Writing a custom XML file for the Wordpress Import

2019-03-04 00:01发布

问题:

Okay, so here is my current situation:

My knowledge of XML or lxml isn't very good yet, since I rarely used XML files until now. So please tell me if something in my approach to this is really stupid. ;-)

I want to feed my Wordpress installation a custom XML file, using the Wordpress importer. The Default Format can be seen here: XML File

Now there are some tags looking like this

<wp:author>

I am not a hundred percent sure, but as far as I learned today, the wp: part of the tag is the namespace.

When I tried to use lxml to create those Tags I did this

author = etree.Element("wp:author")

This caused an Error, because I am not allowed to write wp:author, but only author.
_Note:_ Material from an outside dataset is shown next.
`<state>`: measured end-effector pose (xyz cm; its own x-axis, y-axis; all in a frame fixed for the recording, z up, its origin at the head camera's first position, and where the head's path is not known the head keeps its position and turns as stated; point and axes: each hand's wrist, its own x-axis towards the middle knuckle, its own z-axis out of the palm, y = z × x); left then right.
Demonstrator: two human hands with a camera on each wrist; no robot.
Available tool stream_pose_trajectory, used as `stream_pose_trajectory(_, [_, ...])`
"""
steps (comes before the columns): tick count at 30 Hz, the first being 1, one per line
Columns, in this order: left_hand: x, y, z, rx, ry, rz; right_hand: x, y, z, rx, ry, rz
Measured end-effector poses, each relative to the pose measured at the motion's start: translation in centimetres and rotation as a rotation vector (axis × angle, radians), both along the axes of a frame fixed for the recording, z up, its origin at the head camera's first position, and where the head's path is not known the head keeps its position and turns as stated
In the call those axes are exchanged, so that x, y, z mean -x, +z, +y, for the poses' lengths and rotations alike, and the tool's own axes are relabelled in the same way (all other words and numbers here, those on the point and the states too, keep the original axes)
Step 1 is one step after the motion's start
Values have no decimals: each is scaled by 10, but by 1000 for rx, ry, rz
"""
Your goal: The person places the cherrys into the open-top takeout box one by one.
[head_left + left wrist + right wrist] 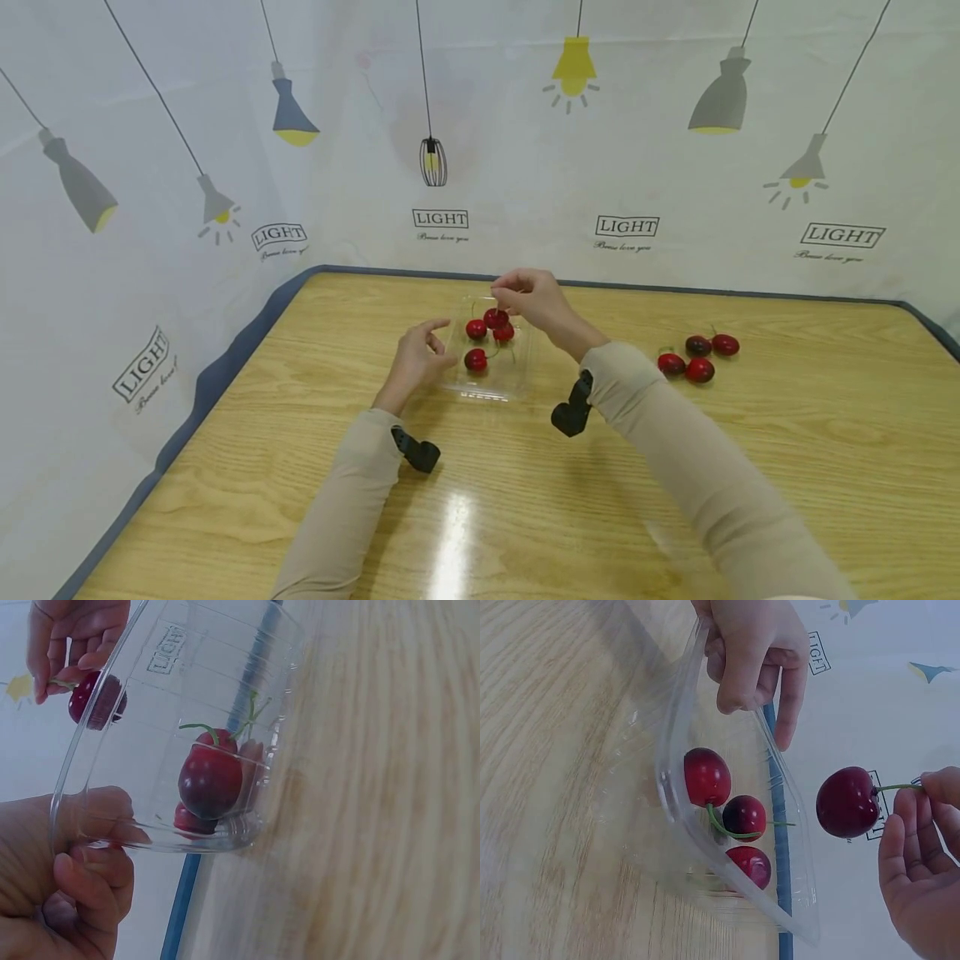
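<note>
My left hand (414, 360) holds the left rim of a clear plastic box (491, 387), its thumb and fingers at the edge. In the left wrist view, part of that hand shows through the plastic wall. Inside the box lie 3 red cherries with green stems, one cherry (476, 360) nearer me than the others. Above the box's far part, my right hand (536, 300) pinches another cherry (847, 802) by its stem. This dark red fruit hangs clear of the ones below in the right wrist view.
Several loose cherries (700, 370) lie in a group on the wooden table (637, 500), to the right of the box. A white backdrop (510, 167) printed with lamps stands behind the table, along its blue edge.
</note>
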<state>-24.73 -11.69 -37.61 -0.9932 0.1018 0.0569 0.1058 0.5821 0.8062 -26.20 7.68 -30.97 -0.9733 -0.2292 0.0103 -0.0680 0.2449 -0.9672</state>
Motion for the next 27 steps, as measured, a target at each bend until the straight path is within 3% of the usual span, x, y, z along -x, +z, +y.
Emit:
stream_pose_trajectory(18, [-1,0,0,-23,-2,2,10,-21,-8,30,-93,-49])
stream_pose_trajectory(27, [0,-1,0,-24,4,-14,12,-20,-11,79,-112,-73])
I used Google, looked upon the lxml website, and came up with this:

WP = ElementMaker(namespace="http://wordpress.org/export/1.2/",
                  "nsmap={'wp' : "http://wordpress.org/export/1.2/"})
author = WP("author")

Output:

<wp:author xmlns:wp="http://wordpress.org/export/1.2/"/>

Well, better. The xmlns:wp belongs to the namespace stuff, as I learned today. But I don't want the xmlns:wp stuff to appear because it doesn't in their XML File. I looked up how Wordpress itself exports their content, and they do it like this:

echo '<wp:author_id>' . $author->ID . '</wp:author_id>';

Now my Question, is it better to do the same like them, or should I stick to lxml, as long as there is a way to get a tag without the xmlns:wp stuff? Using lxml to create XML files seems to be the better approach, because it seems to be (normally) pretty easy and is better to read.
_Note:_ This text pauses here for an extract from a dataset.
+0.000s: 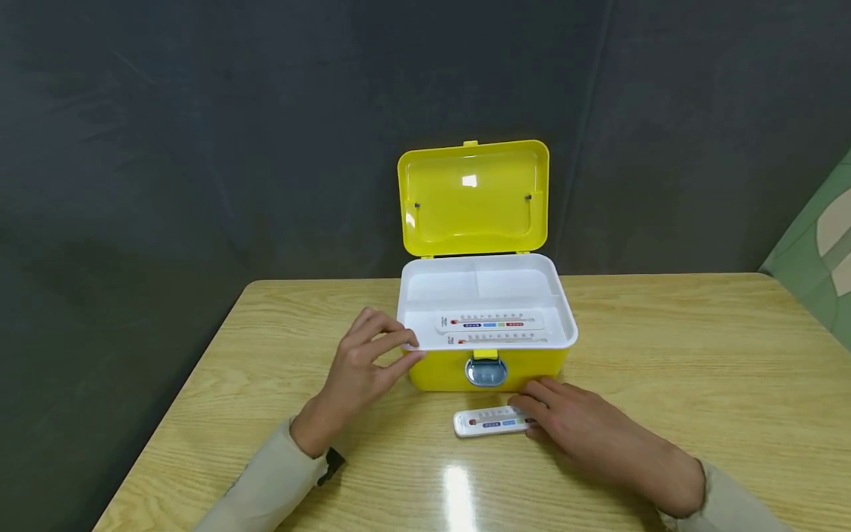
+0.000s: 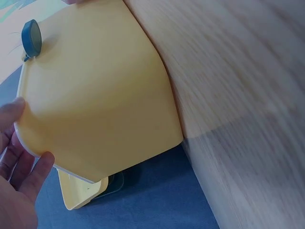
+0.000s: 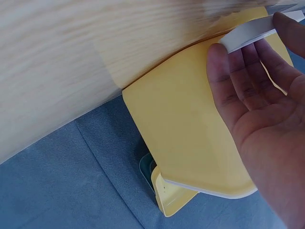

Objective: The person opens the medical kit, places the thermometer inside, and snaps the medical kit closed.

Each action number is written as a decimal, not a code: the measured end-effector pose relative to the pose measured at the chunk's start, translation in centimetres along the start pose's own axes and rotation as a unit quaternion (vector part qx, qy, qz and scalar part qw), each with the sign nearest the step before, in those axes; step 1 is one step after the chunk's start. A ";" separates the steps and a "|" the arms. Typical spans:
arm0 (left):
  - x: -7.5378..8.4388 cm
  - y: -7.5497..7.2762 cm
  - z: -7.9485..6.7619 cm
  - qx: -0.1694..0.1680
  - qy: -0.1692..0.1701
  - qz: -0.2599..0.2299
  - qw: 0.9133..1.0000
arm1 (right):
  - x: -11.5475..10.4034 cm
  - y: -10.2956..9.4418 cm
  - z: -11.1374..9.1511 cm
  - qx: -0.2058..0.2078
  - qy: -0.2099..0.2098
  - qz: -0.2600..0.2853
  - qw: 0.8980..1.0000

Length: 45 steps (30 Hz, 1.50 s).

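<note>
A yellow box with a white inner tray stands with its lid raised. Two white thermometers with printed scales lie in the tray's front compartment. My left hand holds the tray rim at the box's front left corner, with thumb and fingers on either side of the edge. In front of the box, my right hand pinches the right end of another white thermometer low over the table. From the right wrist, this thermometer appears between thumb and fingertips; its far end is partly covered.
A blue-grey latch hangs on the box front. The tray's back part has two compartments parted by a divider. The wooden table ends behind the box at a dark cloth backdrop. Green patterned fabric is at right.
</note>
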<state>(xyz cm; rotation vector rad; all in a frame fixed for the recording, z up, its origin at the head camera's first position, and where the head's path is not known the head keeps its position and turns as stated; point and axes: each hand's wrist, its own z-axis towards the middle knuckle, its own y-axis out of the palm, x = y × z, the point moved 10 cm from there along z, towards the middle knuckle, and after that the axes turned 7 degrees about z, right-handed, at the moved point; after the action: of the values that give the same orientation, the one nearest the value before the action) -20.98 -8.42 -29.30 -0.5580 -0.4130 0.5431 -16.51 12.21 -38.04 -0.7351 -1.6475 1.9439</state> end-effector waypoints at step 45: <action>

I already tried objectify.deannotate, cleanup_namespace and similar suggestions but all of these don't work. I hope some of you have an answer, either to suggesting a solution to my problem using lxml or by saying, better to do it the way the Wordpress people do!

If I have overlooked an already answered similar Question, I am really sorry and please tell me so.

Thank you Vaelor

回答1:

Here is my advice: Take a step back from lxml and consider the python built-in support for xml processing: a module called xml.etree.ElementTree. Import it in repl like this:

import xml.etree.ElementTree as ET

and play with it for a while. Here is a good python documentation on the module: http://goo.gl/8FVto

Building an element is as simple as that:

a = ET.Element('wp:author')
ET.dump(a)

Then add some sub-elements. It's all in the docs.